KI has sent Environment Minister Catherine McKenna a proposal to make a 1.3-million hectare swath of that land into what’s known as an Indigenous Protected Area. If the proposal is accepted, it will be a “gift to the world,” the community says. They are now waiting to hear if their $1.2 million, four-year, proposal — made in partnership with the neighbouring Wapekeka First Nation — is one of 27 Indigenous-led protection plans announced by the minister on Monday. And KI is also waiting to see if the Ontario government will step up by refusing to allow mining and development in the protected area.

KI Chief Donny Morris told me on Tuesday that he expects the community’s plan to be federally approved but he “hasn’t seen any documentation” yet from Ottawa.

And he hasn’t heard anything from Ontario. Morris says he wrote to Indigenous Affairs Minister Greg Rickford on June 26 to ask for the province’s support after hearing nothing from the Ministry of Natural Resources and Forestry about the plan. Currently, KI says 47 per cent of the watershed does not permit mining or forestry; under the protection plan, the remaining territory would be withdrawn from mine staking.

If all three governments were to agree to this — KI, Ontario and Ottawa — it would be a step toward reconciliation as it would affirm the “leadership role Indigenous people have within our homelands,” Morris said in the letter. This would also help Canada and Ontario reach a goal of protecting 17 per cent of land and water by 2020, as agreed to in the global Aichi Biodiversity Target.

“I don’t know what is going on with this Ontario government,” said Morris, who added the community’s history with Rickford stretches back to before his days as the MP for Kenora in the Harper government. In fact, people in KI first knew the current MPP for Kenora-Rainy River as a community nurse and a lawyer.

“He is pretty well known,” said Morris. “I thought he’d be more responsive to our needs in the north.”

Maybe Rickford’s response got lost in the mail. His office told me it did get back to Morris on Aug. 19, only to tell him that the “Crown land” in the Far North isn’t his ministry’s responsibility — it’s managed by the Ministry of Natural Resources and Forestry.

“They have to understand we are the government of this land in the north. We have a treaty with two governments — Ontario and Ottawa. We want to protect the water, the land. Why can’t I be part of the decision-making process? Work with us, and we’ll work with you,” Morris said.

KI has a history of being a fierce protector of the land. In 2009, it cost the McGuinty government $5 million to settle litigation involving KI and a mineral exploration firm after a tense dispute that led to the jailing of six KI community members.

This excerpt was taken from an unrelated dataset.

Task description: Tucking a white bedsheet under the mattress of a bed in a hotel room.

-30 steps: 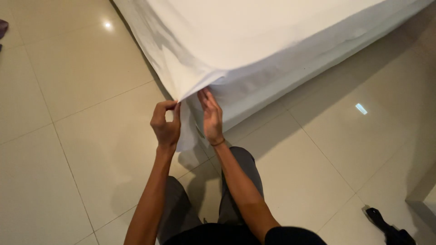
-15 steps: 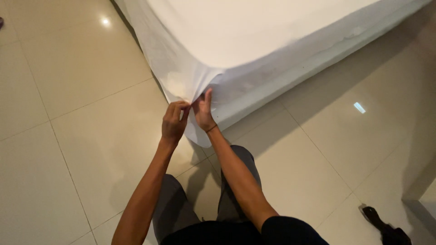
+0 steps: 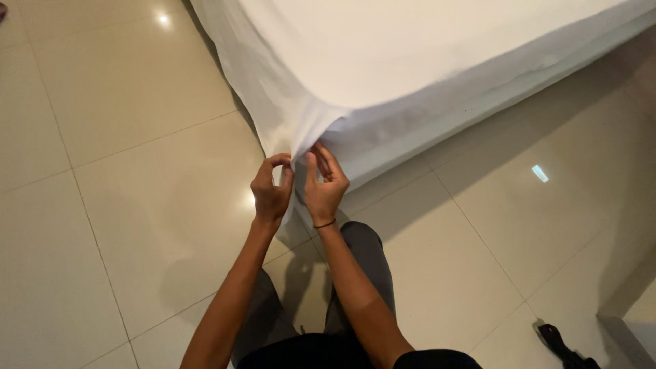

In 2011, the people of KI issued a watershed declaration covering the Fawn River and their home lake of Big Trout, protecting it through KI First Nation traditional knowledge and authority, laws and protocols. That protection also extends to boreal caribou, wolverine, moose, a variety of fish and countless migratory birds.

Elders have taught us that if you take care of the land, it will take care of you. We know this and so does the United Nations, which noted in its recent report on climate change that lands and rivers under Indigenous ownership and protection are simply healthier.